- _Goal of the exercise_
Please set down exactly the lines of the listing below from the line containing "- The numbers" through the line containing "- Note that", both lines included, leaving out all other lines.

::: Supplied information

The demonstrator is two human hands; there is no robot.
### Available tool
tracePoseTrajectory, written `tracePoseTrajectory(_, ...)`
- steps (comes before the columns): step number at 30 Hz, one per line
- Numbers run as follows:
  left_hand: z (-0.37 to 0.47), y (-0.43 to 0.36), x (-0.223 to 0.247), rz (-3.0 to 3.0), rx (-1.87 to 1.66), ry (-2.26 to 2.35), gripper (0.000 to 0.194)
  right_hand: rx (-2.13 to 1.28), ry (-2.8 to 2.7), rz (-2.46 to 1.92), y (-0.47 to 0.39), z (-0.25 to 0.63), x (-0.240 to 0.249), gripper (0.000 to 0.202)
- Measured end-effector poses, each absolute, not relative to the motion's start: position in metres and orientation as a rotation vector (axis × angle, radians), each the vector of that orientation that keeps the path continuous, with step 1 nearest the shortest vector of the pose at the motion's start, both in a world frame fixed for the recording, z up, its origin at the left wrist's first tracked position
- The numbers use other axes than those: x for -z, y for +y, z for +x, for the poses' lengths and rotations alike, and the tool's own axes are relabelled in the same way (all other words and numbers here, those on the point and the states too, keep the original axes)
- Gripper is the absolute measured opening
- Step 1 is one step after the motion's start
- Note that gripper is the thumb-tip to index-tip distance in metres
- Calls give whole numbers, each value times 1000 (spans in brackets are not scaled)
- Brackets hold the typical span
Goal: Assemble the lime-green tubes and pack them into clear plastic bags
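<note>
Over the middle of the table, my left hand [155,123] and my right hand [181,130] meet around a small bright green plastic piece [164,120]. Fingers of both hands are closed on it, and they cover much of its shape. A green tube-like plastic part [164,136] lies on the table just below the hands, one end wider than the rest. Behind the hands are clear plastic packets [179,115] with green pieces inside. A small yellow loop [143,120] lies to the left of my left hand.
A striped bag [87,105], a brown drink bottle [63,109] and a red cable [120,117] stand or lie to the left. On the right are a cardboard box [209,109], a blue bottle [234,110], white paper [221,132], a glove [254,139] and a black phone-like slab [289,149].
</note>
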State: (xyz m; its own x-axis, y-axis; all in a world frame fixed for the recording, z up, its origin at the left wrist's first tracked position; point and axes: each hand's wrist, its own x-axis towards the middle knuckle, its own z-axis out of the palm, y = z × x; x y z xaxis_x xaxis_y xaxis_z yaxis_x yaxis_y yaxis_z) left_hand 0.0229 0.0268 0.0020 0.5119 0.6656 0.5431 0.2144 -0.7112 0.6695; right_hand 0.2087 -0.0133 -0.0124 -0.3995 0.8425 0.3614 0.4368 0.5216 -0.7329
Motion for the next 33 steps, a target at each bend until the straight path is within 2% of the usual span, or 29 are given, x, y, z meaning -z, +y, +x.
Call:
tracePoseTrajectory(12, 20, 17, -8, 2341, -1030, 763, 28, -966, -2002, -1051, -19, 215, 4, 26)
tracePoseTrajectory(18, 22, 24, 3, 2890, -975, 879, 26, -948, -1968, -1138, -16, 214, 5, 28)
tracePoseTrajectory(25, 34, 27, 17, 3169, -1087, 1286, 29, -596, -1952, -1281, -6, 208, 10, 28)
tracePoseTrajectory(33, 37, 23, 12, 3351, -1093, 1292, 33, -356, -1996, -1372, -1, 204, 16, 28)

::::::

- _Written response_
- The numbers use other axes than those: x for -z, y for +y, z for +x, for the poses' lengths and rotations alike, and the tool's own axes are relabelled in the same way (all other words and numbers here, those on the point and the states too, keep the original axes)
- Gripper is the absolute measured opening
- Step 1 is one step after the motion's start
- Note that gripper is the thumb-tip to index-tip distance in metres

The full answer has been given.